Mommy and Me From Birth to Three: An Infant Obesity Prevention Project

Sunday, June 26, 2011
Robyn D'Oria, MA, RNC, APN , Central NJ Maternal & Child Health Consortium, North Brunswick, NJ

Discipline: Newborn Care (NB), Childbearing (CB), Advanced Practice (AP)

Learning Objectives:
  1. Describe the process used to develop the Mommy and Me Infant Obesity Prevention Project.
  2. Outline the curriculum and implementation plan for participants in the program.
  3. Discuss the outcomes of this program and future opportunities for implementation.

Submission Description:
Background: 

From TV news shows to peer-reviewed journal articles, childhood obesity is making headlines as America’s newest epidemic.  Childhood obesity and overweight raises special concerns, such as hypertension, diabetes, as well as, being at risk for becoming an obese adult, with all its related health issues.  Like many other health problems, emerging research shows racial disparities in the incidence of childhood obesity/overweight and that Black non-Hispanic and Hispanic children are particularly at risk.  To address this health problem a unique approach was attempted.  Rather than trying to prevent and/or treat childhood obesity/overweight when the child reaches school age, an obesity prevention program beginning prenatally and in infancy was developed to prevent overweight in this high risk population. 

Framework for the talk:

We recognize genetics, food intake, and energy expenditure are thought to be the most important factors that lead to the development of childhood obesity/overweight.  There is not much written in regard to infant obesity but it is recognized that overweight during this time can be due to even more complex factors.  Maternal attitudes toward feeding, mother-infant interactions, and perception of weight as an indicator of health and socioeconomic wellbeing play a major role in choice of feeding types and other behaviors.  Cultural beliefs and practices, handed down from generation to generation, need to be addressed including attitudes towards breastfeeding.  In order to succeed, not only the parent(s) of the child, but also other generations of relatives and friends who have a strong influence on the childrearing practices, need to be considered.  This program attempts to break the cycle of obesity with a culturally sensitive approach that is medically accurate and allows for a relationship to build between the program coordinator, healthcare provider, and the mother.

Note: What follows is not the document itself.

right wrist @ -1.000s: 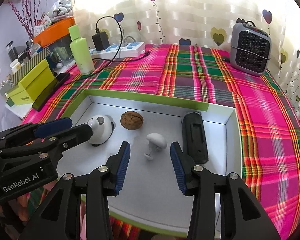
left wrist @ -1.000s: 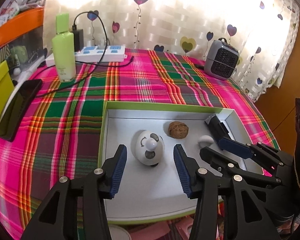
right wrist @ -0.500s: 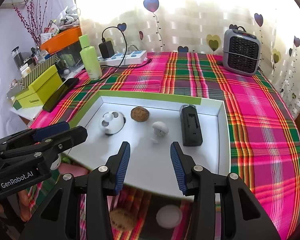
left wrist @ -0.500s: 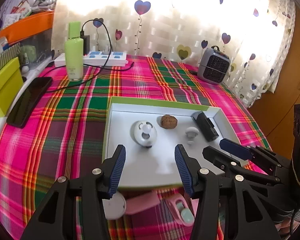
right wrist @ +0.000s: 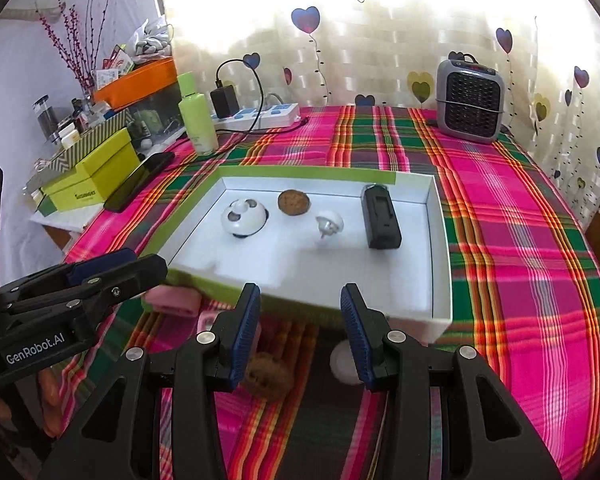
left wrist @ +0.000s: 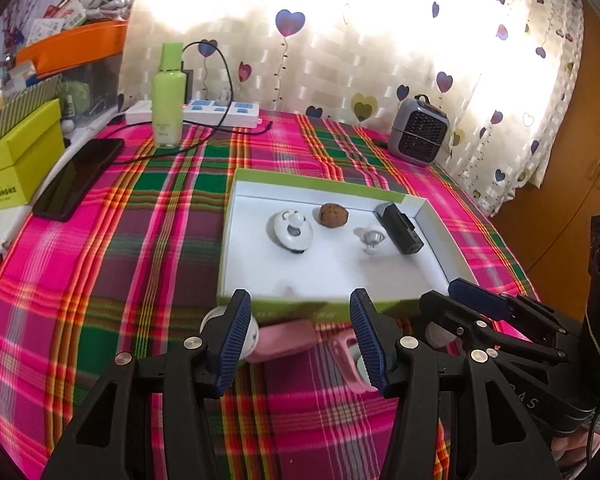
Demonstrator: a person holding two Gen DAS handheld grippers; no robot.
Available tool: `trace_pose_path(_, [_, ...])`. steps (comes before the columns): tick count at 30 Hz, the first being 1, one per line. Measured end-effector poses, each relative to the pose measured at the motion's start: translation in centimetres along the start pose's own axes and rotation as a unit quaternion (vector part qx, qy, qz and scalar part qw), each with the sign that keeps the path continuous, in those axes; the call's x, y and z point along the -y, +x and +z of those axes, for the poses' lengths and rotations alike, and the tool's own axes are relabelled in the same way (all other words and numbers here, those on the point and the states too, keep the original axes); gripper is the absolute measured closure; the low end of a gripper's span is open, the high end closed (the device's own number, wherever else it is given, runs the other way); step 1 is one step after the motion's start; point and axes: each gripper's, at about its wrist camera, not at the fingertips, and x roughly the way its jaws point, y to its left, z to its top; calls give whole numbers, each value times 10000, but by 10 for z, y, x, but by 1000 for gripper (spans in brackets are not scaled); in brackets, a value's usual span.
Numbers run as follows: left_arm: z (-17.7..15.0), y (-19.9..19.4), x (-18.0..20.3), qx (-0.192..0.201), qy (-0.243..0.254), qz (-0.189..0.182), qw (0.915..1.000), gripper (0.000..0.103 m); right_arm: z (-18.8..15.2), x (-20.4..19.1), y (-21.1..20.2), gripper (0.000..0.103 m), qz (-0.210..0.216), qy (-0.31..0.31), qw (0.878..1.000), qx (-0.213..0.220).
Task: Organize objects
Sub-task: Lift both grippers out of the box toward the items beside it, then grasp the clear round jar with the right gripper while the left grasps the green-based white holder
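A white tray with a green rim [left wrist: 316, 180] [right wrist: 300, 170] lies on the plaid cloth. It holds a white round gadget [left wrist: 292, 232] [right wrist: 244, 220], a walnut [left wrist: 333, 214] [right wrist: 293, 202], a small white mushroom-shaped piece [left wrist: 374, 236] [right wrist: 329, 222] and a black device [left wrist: 400, 228] [right wrist: 380, 216]. In front of the tray lie a pink block [left wrist: 288, 338] [right wrist: 172, 300], a white ball [left wrist: 252, 332], a pink case [left wrist: 348, 354], a second walnut [right wrist: 268, 376] and a white disc [right wrist: 342, 364]. My left gripper [left wrist: 300, 320] [right wrist: 144, 260] hovers open and empty over the pink block. To its right, my right gripper [right wrist: 300, 304] [left wrist: 440, 292] is open and empty above the second walnut and the disc.
At the back stand a green bottle [left wrist: 168, 96], a power strip with a charger [left wrist: 220, 112] and a small grey heater [left wrist: 418, 132]. A black phone [left wrist: 80, 178] and a yellow-green box [left wrist: 16, 160] lie at the left edge. A curtain closes off the far side.
Both grippers have drawn back from above the tray to its near side. The loose pieces in front of the tray have come into view. Both stay open.
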Motion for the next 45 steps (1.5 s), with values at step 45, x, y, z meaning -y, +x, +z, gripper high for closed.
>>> trace_pose_path(45, [-46,-4,-45,-234,-406,103,9988,52,-42,32,-14,60,-268,307,9988,-272])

Implications for practice:  

To change behavior in a population that believes a certain practice is beneficial to them is difficult.  Cultures that believe being overweight is a sign of health, prosperity, and success are wary and may find it impossible to believe that it is actually healthier for their child to be within the CDC guidelines for weight.  They may feel it is a reflection on them, a sign of not being a good parent or being unsuccessful in providing for their child if their infant is not overweight.  By providing education in a culturally sensitive way we try to build new foundations and frames of reference for families in the area of nutrition and activity.